Supplied material –
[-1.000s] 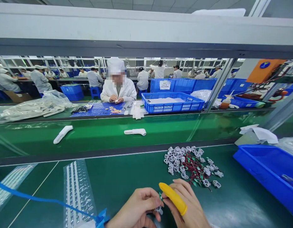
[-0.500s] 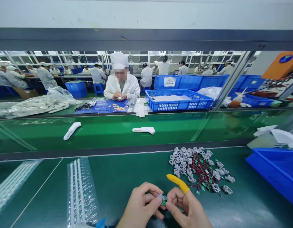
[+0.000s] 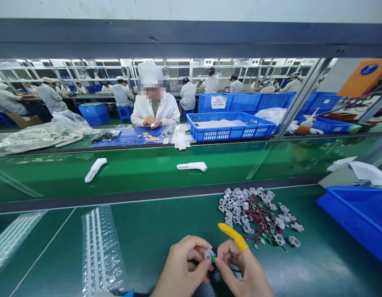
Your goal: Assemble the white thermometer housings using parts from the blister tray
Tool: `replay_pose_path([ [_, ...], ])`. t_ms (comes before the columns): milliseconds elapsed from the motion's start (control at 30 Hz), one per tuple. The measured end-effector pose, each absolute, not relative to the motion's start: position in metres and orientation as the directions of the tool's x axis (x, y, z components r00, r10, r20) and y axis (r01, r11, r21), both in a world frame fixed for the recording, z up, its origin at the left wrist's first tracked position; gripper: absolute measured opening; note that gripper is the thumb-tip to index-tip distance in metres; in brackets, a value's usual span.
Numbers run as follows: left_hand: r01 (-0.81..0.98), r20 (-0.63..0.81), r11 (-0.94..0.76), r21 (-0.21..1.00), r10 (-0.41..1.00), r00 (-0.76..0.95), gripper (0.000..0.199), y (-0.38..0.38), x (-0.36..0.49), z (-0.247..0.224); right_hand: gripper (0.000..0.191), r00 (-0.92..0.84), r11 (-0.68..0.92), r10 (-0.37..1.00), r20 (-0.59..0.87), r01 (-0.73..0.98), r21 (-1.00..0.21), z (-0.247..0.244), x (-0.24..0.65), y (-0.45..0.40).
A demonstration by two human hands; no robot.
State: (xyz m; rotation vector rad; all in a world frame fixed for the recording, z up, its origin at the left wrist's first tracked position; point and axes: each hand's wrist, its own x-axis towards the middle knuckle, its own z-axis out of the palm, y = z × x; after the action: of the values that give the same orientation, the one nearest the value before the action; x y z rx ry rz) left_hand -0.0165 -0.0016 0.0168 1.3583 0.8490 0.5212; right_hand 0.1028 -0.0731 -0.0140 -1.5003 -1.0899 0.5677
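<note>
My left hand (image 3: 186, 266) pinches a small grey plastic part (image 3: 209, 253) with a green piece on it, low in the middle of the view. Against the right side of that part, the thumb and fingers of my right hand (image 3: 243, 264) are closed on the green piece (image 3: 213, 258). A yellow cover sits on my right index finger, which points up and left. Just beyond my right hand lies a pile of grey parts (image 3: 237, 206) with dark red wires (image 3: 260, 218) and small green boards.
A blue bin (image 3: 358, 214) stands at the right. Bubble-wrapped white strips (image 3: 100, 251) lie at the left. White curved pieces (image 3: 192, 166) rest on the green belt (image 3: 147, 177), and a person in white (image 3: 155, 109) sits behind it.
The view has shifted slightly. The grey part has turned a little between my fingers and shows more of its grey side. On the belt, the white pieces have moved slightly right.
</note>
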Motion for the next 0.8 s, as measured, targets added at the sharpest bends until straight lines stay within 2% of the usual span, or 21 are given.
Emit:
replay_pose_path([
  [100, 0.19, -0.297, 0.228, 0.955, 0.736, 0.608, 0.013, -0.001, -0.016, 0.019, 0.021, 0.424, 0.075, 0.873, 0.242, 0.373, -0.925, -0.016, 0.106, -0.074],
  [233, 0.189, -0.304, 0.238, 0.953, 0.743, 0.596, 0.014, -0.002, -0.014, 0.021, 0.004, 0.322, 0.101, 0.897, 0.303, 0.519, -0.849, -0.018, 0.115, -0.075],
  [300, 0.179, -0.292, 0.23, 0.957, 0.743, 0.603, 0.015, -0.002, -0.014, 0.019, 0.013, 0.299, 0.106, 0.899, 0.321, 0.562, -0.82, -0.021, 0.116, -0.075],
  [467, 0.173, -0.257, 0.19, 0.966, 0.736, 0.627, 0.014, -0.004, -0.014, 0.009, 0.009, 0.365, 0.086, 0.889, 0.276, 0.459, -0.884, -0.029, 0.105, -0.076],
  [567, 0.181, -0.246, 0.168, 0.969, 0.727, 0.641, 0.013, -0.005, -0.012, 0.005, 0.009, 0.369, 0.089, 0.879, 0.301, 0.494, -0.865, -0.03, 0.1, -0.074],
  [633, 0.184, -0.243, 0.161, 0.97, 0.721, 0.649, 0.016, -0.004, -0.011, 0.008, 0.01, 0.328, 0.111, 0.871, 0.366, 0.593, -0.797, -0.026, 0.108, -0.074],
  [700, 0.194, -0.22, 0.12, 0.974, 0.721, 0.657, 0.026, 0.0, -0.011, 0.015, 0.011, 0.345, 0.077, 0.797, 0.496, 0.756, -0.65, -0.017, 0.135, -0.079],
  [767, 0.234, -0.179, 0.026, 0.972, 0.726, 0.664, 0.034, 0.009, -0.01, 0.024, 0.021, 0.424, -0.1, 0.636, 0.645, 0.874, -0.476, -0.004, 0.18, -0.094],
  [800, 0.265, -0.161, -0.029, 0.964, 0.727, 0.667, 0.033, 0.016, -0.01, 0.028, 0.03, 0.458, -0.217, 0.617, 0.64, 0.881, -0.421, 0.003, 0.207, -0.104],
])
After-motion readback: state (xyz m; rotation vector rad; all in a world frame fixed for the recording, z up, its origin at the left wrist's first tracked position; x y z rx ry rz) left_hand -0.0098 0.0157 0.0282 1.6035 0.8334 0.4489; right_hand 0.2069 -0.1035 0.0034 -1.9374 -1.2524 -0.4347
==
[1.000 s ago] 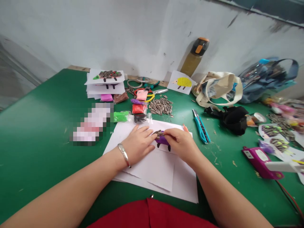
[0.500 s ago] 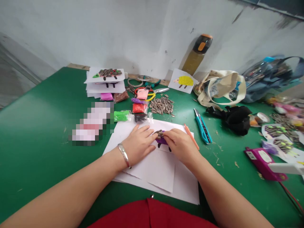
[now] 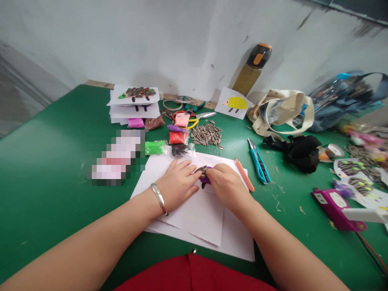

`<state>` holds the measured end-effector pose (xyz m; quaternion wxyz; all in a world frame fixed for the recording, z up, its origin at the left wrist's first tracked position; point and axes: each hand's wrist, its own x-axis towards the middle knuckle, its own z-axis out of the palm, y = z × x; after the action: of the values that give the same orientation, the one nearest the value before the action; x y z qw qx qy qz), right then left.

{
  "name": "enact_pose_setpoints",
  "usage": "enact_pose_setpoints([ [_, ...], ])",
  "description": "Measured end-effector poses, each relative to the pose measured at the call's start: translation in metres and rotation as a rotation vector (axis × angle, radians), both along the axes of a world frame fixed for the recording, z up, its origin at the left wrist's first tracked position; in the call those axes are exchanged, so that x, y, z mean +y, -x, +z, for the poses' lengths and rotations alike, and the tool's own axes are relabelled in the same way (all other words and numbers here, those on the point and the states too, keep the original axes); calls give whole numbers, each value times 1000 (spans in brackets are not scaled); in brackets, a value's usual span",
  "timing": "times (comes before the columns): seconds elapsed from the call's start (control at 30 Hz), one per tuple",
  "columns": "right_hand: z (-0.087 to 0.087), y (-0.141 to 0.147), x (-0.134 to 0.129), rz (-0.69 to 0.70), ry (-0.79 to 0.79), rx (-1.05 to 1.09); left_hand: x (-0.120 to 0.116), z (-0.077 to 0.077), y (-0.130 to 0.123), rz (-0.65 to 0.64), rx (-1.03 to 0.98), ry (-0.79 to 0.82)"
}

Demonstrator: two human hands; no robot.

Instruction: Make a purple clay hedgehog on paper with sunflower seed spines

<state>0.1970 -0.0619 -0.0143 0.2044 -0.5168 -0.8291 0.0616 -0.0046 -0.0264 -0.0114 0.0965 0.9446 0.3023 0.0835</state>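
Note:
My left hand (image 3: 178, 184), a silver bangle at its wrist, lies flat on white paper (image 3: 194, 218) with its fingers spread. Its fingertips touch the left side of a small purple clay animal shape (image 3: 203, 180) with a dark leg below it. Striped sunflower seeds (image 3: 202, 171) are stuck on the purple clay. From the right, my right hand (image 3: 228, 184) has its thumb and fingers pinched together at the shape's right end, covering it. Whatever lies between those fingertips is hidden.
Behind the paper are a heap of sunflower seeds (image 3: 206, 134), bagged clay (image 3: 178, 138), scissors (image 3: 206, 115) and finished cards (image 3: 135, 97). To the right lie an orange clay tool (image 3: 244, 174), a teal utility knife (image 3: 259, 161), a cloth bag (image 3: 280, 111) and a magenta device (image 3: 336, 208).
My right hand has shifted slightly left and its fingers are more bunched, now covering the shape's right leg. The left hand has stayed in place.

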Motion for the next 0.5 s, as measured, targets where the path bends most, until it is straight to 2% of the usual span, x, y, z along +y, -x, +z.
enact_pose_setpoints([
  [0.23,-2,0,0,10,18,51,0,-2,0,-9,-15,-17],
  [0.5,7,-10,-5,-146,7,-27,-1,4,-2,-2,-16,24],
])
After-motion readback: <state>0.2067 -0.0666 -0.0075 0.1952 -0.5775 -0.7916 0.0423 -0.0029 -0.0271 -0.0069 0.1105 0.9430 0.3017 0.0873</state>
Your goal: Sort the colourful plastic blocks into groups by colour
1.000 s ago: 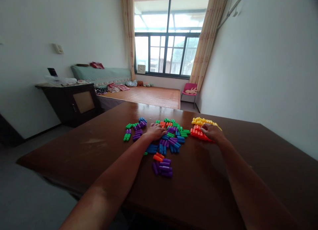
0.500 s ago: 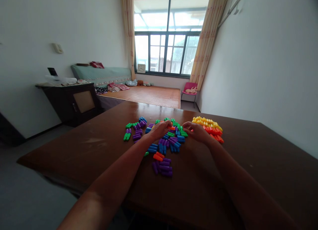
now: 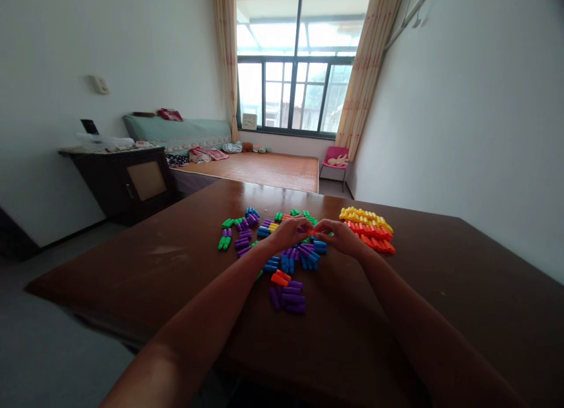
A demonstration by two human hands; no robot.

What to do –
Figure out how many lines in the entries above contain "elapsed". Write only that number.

Solution to this problem –
2